• Requirement: Extract every line below, verbatim.

• Data shown:

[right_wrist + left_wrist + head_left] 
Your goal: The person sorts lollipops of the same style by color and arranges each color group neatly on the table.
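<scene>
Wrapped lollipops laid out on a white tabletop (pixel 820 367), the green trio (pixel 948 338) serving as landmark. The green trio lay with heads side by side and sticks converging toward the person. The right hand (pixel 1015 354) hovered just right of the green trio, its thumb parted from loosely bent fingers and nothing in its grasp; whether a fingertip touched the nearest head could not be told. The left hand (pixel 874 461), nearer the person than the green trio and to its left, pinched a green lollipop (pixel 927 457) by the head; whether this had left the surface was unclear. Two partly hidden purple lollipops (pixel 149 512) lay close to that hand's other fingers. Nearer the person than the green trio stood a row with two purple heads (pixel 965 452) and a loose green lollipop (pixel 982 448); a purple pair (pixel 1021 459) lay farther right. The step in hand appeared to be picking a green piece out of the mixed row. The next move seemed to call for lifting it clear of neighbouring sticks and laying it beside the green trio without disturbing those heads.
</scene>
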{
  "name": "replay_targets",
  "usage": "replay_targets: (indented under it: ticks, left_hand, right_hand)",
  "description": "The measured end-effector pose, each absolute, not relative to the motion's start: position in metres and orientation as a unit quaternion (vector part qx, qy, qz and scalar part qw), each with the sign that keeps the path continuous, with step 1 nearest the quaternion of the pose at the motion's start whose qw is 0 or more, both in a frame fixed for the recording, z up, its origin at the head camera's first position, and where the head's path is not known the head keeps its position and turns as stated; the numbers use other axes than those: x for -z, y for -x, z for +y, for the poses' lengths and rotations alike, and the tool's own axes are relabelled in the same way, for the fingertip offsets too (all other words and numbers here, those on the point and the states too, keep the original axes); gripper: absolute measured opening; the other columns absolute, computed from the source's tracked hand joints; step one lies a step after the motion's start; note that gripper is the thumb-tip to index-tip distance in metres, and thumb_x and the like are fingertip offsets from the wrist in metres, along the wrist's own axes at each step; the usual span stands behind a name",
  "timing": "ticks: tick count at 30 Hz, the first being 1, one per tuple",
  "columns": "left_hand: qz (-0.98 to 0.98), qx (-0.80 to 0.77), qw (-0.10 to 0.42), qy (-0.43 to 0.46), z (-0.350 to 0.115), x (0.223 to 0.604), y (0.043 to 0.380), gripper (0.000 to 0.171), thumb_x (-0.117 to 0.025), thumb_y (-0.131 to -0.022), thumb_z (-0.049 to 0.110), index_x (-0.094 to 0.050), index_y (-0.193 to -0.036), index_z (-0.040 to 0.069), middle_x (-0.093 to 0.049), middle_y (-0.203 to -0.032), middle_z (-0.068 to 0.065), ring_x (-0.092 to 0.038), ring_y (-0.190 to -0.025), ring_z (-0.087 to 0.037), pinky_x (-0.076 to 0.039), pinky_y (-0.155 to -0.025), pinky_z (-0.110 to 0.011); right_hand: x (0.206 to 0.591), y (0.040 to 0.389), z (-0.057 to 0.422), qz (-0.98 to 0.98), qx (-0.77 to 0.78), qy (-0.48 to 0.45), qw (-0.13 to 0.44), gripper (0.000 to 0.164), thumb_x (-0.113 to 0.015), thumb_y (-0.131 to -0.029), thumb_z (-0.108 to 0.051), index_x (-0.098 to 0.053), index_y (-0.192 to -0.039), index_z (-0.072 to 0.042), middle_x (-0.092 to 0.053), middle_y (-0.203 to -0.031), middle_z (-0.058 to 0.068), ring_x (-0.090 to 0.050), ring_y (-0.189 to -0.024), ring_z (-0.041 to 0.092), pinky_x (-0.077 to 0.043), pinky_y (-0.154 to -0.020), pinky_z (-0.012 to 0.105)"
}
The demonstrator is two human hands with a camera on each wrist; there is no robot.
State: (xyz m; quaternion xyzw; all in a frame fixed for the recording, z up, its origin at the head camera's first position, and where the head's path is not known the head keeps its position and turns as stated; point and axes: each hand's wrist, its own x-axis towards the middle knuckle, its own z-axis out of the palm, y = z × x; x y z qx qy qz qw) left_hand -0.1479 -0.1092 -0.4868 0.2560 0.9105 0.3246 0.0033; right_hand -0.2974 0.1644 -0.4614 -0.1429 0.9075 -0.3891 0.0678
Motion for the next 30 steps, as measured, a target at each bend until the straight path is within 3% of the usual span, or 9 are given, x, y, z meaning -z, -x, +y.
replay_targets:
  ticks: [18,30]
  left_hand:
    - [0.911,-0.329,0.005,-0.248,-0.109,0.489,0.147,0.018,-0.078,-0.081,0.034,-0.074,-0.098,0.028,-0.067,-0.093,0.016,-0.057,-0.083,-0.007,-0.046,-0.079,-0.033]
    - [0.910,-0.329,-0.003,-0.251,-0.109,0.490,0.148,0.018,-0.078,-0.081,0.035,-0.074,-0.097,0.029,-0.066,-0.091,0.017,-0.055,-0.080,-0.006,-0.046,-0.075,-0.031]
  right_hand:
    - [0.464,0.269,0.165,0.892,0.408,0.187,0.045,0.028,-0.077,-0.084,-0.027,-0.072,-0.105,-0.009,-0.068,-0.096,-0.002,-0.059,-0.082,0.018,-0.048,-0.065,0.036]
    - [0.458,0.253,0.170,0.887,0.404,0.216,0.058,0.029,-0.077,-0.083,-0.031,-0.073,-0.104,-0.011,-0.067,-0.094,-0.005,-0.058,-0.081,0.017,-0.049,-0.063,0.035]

• Solution for this problem:
[right_wrist + left_wrist + head_left] 
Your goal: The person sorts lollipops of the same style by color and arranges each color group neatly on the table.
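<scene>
Wrapped lollipops laid out on a white tabletop (pixel 820 367), the green trio (pixel 948 338) serving as landmark. The green trio lay with heads side by side and sticks converging toward the person. The right hand (pixel 1015 354) hovered just right of the green trio, its thumb parted from loosely bent fingers and nothing in its grasp; whether a fingertip touched the nearest head could not be told. The left hand (pixel 874 461), nearer the person than the green trio and to its left, pinched a green lollipop (pixel 927 457) by the head; whether this had left the surface was unclear. Two partly hidden purple lollipops (pixel 149 512) lay close to that hand's other fingers. Nearer the person than the green trio stood a row with two purple heads (pixel 965 452) and a loose green lollipop (pixel 982 448); a purple pair (pixel 1021 459) lay farther right. The step in hand appeared to be picking a green piece out of the mixed row. The next move seemed to call for lifting it clear of neighbouring sticks and laying it beside the green trio without disturbing those heads.
</scene>
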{
  "name": "replay_targets",
  "usage": "replay_targets: (indented under it: ticks, left_hand, right_hand)",
  "description": "The measured end-effector pose, each absolute, not relative to the motion's start: position in metres and orientation as a unit quaternion (vector part qx, qy, qz and scalar part qw), each with the sign that keeps the path continuous, with step 1 nearest the quaternion of the pose at the motion's start whose qw is 0 or more, both in a frame fixed for the recording, z up, its origin at the head camera's first position, and where the head's path is not known the head keeps its position and turns as stated; the numbers use other axes than those: x for -z, y for -x, z for +y, for the poses' lengths and rotations alike, and the tool's own axes are relabelled in the same way, for the fingertip offsets too (all other words and numbers here, those on the point and the states too, keep the original axes); gripper: absolute measured opening; the other columns absolute, computed from the source's tracked hand joints; step one lies a step after the motion's start; note that gripper is the thumb-tip to index-tip distance in metres, and thumb_x and the like are fingertip offsets from the wrist in metres, along the wrist's own axes at each step; the usual span stands behind a name",
  "timing": "ticks: tick count at 30 Hz, the first being 1, one per tuple",
  "columns": "left_hand: qz (-0.98 to 0.98), qx (-0.80 to 0.77), qw (-0.10 to 0.42), qy (-0.43 to 0.46), z (-0.350 to 0.115), x (0.223 to 0.604), y (0.043 to 0.380), gripper (0.000 to 0.171), thumb_x (-0.117 to 0.025), thumb_y (-0.131 to -0.022), thumb_z (-0.049 to 0.110), index_x (-0.094 to 0.050), index_y (-0.193 to -0.036), index_z (-0.040 to 0.069), middle_x (-0.093 to 0.049), middle_y (-0.203 to -0.032), middle_z (-0.068 to 0.065), ring_x (-0.092 to 0.038), ring_y (-0.190 to -0.025), ring_z (-0.087 to 0.037), pinky_x (-0.076 to 0.039), pinky_y (-0.155 to -0.025), pinky_z (-0.110 to 0.011); right_hand: x (0.206 to 0.591), y (0.040 to 0.389), z (-0.057 to 0.422), qz (-0.98 to 0.98), qx (-0.77 to 0.78), qy (-0.48 to 0.45), qw (-0.13 to 0.44), gripper (0.000 to 0.164), thumb_x (-0.113 to 0.015), thumb_y (-0.131 to -0.029), thumb_z (-0.108 to 0.051), index_x (-0.098 to 0.053), index_y (-0.192 to -0.039), index_z (-0.072 to 0.042), middle_x (-0.092 to 0.053), middle_y (-0.203 to -0.031), middle_z (-0.058 to 0.068), ring_x (-0.090 to 0.050), ring_y (-0.189 to -0.024), ring_z (-0.041 to 0.092), pinky_x (-0.077 to 0.043), pinky_y (-0.154 to -0.020), pinky_z (-0.012 to 0.105)"
}
The demonstrator is two human hands with a camera on each wrist; there is no robot.
State: (xyz m; quaternion xyzw; all in a frame fixed for the recording, z up, its origin at the head camera's first position, and where the head's path is not known the head keeps its position and turns as stated; point and axes: each hand's wrist, its own x-axis towards the middle knuckle, its own z-axis out of the palm, y = z × x; x y z qx qy qz qw) left_hand -0.1479 -0.1092 -0.4868 0.2560 0.9105 0.3246 0.0033; right_hand -0.2974 0.1644 -0.4614 -0.1429 0.9075 -0.3891 0.0678
Motion for the next 30 steps, as measured, a target at each bend until the straight path is within 3% of the usual span, or 9 are given, x, y, z meaning -z, -x, +y.
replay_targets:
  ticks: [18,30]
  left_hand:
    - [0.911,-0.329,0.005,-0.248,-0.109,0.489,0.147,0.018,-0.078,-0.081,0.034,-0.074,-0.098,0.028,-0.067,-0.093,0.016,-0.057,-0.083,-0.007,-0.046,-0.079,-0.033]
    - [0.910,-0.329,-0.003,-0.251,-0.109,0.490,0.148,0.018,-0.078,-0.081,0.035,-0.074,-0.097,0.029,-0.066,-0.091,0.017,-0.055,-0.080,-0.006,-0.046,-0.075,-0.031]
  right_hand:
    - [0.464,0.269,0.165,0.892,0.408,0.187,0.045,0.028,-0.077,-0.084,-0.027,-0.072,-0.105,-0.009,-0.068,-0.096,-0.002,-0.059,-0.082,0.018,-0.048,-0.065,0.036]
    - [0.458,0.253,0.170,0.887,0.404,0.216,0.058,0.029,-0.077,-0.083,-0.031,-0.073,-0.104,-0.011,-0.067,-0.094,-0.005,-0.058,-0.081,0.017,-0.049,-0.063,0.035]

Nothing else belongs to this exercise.